There has been immense pressure on rupee exchange rate causing serious balance of payment situation and also fearing that pressure on Pak Rupee might take it to Rs100 a US dollar in the months to come. This situation is further aggravated by the tension between Pakistan and US relations given the fact that Washington remains the biggest donor to Pakistan. Furthermore, changing economic scene of the world economy has not been conducive to Pakistan economy. The rupee's sharp slide, coupled with continued double-digit inflation, has hit hard the country and its economy, including both the formal and informal sector. The declining value of the rupee means government debt owed to overseas lenders in US dollars has automatically increased.
Textiles account for most of Pakistan's export earnings. However, the continuing global recession is leading to a cut in demand from key markets like Europe and the United States. But, failure to expand a viable export base for other manufactures has left the country vulnerable to shifts in world demand also. The value of raw cotton has also declined to reach almost half in the international market. Besides cotton, the volume of textile made-ups also recorded decline on account of lower production. Export of textile and clothing sector remained below $12 billion by the end of this year.
The central bank reported the current account deficit in July-Feb 2011-12 stood at $2.952 billion compared with a deficit of $194 million in the same period last year. Even the rising flow of remittances, which recorded over 28 per cent increase, had failed to contain the ballooning current account deficit because of decline in export proceeds during the period under review. Alarmingly, the exports also witnessed a decline in terms of rupee reflecting that export proceeds did not get advantage of depreciation of the rupee in the past few months.
Another underlying reason of worsening trade deficit is the ever-increasing burden of debt servicing. Debt servicing payment increased steeply by 72 per cent in the third quarter of the financial year 2012 on the scheduled repayment of International Monetary Fund loans and huge amount on account of external debt liabilities. According to the State Bank of Pakistan (SBP), debt servicing principal payment to international lenders and multiple exchange expenses surged to $912 million in January to March 2012 as compared with the previous quarter's amount of $530 million, showing an increase of $382 million on quarterly basis. The rupee will remain under pressure if the foreign exchange will continue to decline on the repayment of debt servicing and foreign exchange liabilities.
Furthermore, domestic political instability also affects trade deficit. Failure to explore and exploit its own oil and gas resources to its full capacity has led to relying on imports to meet the growing energy demands in the country.
Pakistan is a member of several international organizations such as ECO (Economic Cooperation Organization), SAFTA (South Asian Free Trade Area), WIPO (World Intellectual Property Organization) and WTO (World Trade Organization). We need to explore new horizons and capitalize on existing opportunities to reduce trade deficit.

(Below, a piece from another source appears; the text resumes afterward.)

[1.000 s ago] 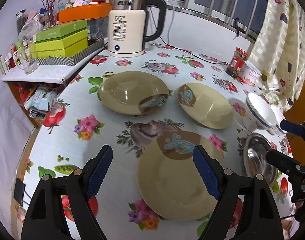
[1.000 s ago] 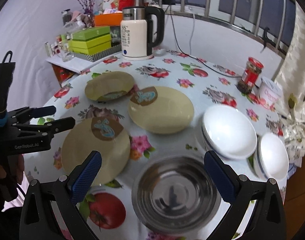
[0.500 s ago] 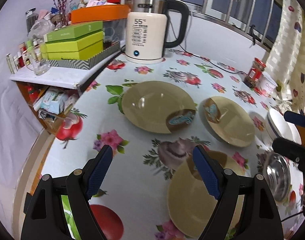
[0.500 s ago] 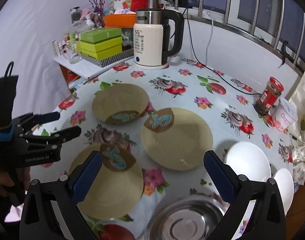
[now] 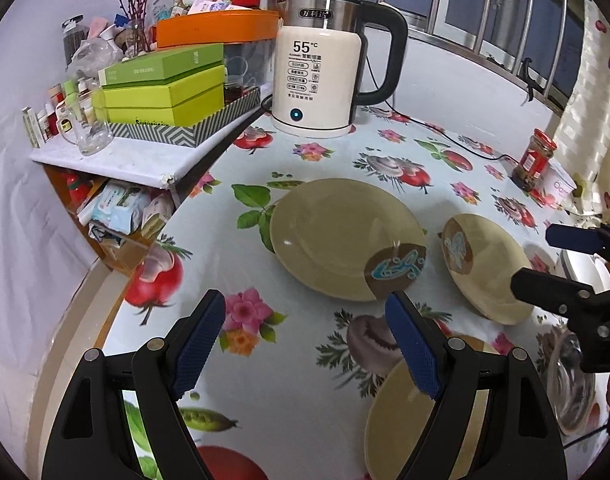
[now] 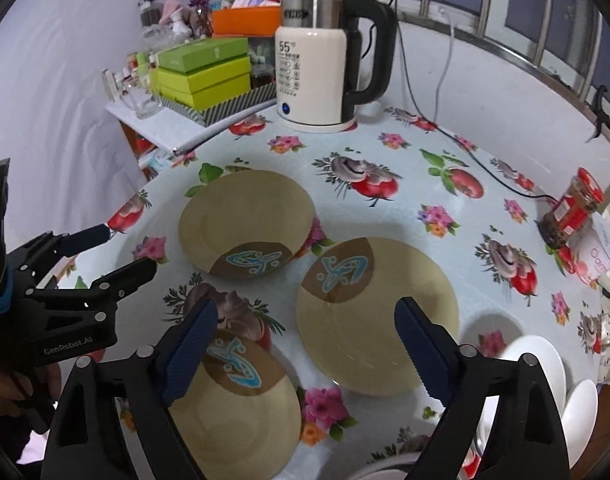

Tragically, there are little hopes that the government can control the macroeconomic situation if it is successful to meet its set target to increase foreign exchange through stuck coalition support fund and auction of 3G.
On the other hand, the widening deficit of current account and trade may fail to stabilize the situation until the government moves to take the structural policy measures to increase its earning resource at domestic and international level through taxes, exports, and foreign investment.
Alone strategic planning and the determination of the government and the nation are required for gaining a competitive edge in the global markets in order to achieve a trade surplus.
Government needs to increase revenues by widening of tax base, applying minimum tax regime, reducing corporate tax rate, taxation remittances, targeted subsidies, ensuring energy sustainability, macroeconomic reforms, reducing circular debt, and ensuring budgetary safeguards for industry after opening up of trade with India.